Mr. Abdulla Shahid, President of the UN General Assembly, delivered the welcoming remarks with a call to the international community to step up the finance for SIDS. He highlighted the increasing need to address the gaps in unsustainable urban planning, stating that "implementing the New Urban Agenda in SIDS means recognising the different characteristics of urban centres and introducing targeted and context-specific interventions."
Ms. Maimunah Mohd Sharif, UN-Habitat's Executive Director, opened the roundtable by highlighting the centrality of advancing action on building urban resilience to achieve the Sustainable Development Goals, encouraging the attendees to take bold action now.
She pointed out that: "Strong risk and resilience analysis is the first step to develop a robust framework needed for the type of evidence-based decision making for city planners and managers to design and implement effective and efficient policies and strategies," she said.
SIDS are already taking action to address the challenges posed by disasters and climate risks, emphasised Mr. Achim Steiner, UNDP Administrator. He called for an initiative along the lines of 'Friends of SIDS' to complement their endeavours for building resilience, as "SIDS need the support of a community of solidarity to co-invest."

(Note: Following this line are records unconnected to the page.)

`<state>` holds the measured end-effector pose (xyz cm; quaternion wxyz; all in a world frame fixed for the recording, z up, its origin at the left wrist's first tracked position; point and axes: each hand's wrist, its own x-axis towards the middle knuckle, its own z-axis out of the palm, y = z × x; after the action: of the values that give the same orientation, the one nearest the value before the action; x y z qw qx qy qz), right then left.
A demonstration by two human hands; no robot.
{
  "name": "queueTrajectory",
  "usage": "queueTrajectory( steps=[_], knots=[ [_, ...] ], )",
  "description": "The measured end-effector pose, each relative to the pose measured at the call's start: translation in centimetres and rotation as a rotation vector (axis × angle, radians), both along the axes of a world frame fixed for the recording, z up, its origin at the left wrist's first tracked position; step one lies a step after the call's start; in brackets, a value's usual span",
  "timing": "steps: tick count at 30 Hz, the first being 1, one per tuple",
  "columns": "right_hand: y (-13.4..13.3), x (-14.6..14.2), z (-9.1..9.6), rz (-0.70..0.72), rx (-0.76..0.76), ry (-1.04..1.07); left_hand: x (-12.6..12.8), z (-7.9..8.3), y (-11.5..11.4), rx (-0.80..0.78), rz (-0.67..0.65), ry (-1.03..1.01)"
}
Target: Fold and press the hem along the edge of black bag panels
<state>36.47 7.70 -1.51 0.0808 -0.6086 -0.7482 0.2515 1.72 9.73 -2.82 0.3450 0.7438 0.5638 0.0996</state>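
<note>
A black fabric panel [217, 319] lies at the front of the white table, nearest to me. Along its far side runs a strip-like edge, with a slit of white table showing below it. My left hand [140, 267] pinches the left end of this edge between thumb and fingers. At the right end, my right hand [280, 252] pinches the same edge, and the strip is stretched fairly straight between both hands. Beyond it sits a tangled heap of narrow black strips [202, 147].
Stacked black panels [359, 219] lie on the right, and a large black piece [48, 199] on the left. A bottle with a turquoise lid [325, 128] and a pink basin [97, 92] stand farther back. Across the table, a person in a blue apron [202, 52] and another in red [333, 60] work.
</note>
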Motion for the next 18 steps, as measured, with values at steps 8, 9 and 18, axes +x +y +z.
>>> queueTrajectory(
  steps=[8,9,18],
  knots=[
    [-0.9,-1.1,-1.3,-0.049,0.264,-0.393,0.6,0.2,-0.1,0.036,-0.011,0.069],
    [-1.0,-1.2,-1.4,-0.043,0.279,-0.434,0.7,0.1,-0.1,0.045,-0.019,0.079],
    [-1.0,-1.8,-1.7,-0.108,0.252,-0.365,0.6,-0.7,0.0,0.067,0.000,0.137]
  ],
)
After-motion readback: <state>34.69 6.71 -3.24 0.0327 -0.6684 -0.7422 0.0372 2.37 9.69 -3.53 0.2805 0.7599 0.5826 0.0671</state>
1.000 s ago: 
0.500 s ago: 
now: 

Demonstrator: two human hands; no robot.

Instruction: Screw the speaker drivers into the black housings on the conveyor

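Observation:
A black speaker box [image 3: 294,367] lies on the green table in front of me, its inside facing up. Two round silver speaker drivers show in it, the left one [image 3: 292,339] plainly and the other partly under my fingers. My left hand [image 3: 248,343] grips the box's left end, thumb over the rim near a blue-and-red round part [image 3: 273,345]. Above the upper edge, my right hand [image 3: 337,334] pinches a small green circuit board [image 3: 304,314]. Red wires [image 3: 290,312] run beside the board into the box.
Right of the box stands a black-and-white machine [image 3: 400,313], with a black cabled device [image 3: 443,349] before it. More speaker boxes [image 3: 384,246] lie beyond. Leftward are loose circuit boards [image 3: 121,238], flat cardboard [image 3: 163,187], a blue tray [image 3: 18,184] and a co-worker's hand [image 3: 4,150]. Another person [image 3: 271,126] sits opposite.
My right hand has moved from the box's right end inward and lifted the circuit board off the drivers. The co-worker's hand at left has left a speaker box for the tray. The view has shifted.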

Mr. Steiner called for a paradigm shift to review and re-configure the international funding instruments and the international funding mechanisms -tied to the income level of countries. He added that vulnerability indices could enable the "access of SIDS to funding and resources that help them meet their resilience-building needs."
Ibrahim Zuhuree, the Deputy Permanent Representative of the Republic of Maldives to the United Nations. "We lack the financial resources and technical capabilities to fully address the increasing risk of climate change. We rely on our partners to identify innovative solutions for the multiple challenges that we face," he said.
The intervention from Mr Ronald Jackson, Head of the UNDP's Disaster Risk Reduction and Recovery for Building Resilience Team (DRT), and Mr. Esteban Leon, Head of UN-Habitat's City Resilience Global Programme, highlighted the technical knowledge, experience and commitment of both agencies to support SIDS on building resilience.
Together, they introduced the UNDP / UN-Habitat's upcoming joint initiative 'Integrated Urban Resilience in SIDS and Coastal Cities' that will focus on advancing collaborative action for building urban resilience with contextualised data. It aims to augment local capacities and technical resources, strengthen urban governance for resilience, risk-informed national and city urban development planning and cross-learning for resilience benchmarking and evaluation of progress.